__What to produce__.
The reply should hold every line of the data below, unchanged, and none of the pictures.

__Material provided__.
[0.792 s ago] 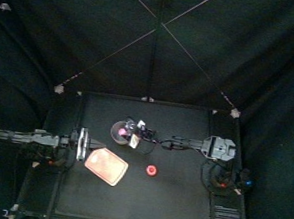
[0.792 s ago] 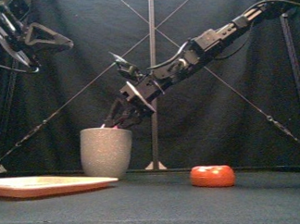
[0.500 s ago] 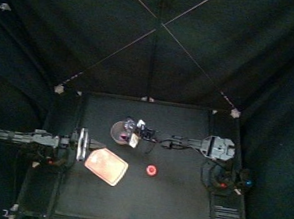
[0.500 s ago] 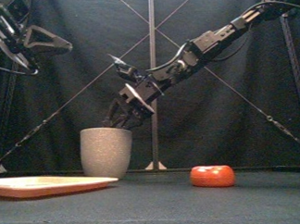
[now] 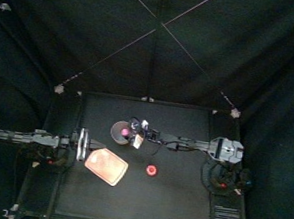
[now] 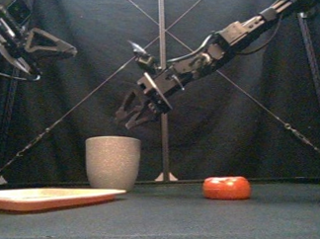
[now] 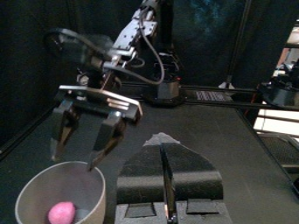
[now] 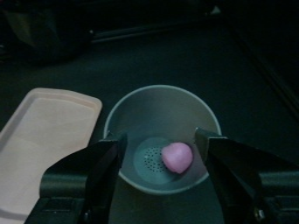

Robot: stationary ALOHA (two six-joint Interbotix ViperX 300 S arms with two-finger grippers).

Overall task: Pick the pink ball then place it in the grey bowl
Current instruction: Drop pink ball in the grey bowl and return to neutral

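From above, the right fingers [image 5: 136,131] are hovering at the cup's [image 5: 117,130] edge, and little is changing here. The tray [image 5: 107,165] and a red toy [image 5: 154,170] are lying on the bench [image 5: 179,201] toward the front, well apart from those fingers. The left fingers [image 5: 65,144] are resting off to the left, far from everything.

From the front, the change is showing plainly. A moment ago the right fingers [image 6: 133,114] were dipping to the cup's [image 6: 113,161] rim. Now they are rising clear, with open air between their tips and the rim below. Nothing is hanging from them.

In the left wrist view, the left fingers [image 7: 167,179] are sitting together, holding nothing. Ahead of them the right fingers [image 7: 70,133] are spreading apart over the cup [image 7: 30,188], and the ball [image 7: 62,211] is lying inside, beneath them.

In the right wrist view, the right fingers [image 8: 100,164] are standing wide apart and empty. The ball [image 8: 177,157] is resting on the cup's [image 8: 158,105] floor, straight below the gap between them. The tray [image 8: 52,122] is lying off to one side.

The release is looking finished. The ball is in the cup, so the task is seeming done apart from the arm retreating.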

__Task solution__.
[0.792 s ago] 
[0.792 s ago] 
[0.500 s ago] 
[0.500 s ago] 
[now] 
[now] 
[now] 
[now] 

Robot: stationary ALOHA (two six-joint Interbotix ViperX 300 S arms with two-finger grippers).

Overall task: Pick the pink ball then place it in the grey bowl
Current instruction: Drop pink ball in the grey bowl and return to neutral

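From above, the right fingers [image 5: 136,131] are hovering at the cup's [image 5: 117,130] edge, and little is changing here. The tray [image 5: 107,165] and a red toy [image 5: 154,170] are lying on the bench [image 5: 179,201] toward the front, well apart from those fingers. The left fingers [image 5: 65,144] are resting off to the left, far from everything.

From the front, the change is showing plainly. A moment ago the right fingers [image 6: 133,114] were dipping to the cup's [image 6: 113,161] rim. Now they are rising clear, with open air between their tips and the rim below. Nothing is hanging from them.

In the left wrist view, the left fingers [image 7: 167,179] are sitting together, holding nothing. Ahead of them the right fingers [image 7: 70,133] are spreading apart over the cup [image 7: 30,188], and the ball [image 7: 62,211] is lying inside, beneath them.

In the right wrist view, the right fingers [image 8: 100,164] are standing wide apart and empty. The ball [image 8: 177,157] is resting on the cup's [image 8: 158,105] floor, straight below the gap between them. The tray [image 8: 52,122] is lying off to one side.

The release is looking finished. The ball is in the cup, so the task is seeming done apart from the arm retreating.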

Work on the exercise is now concluded.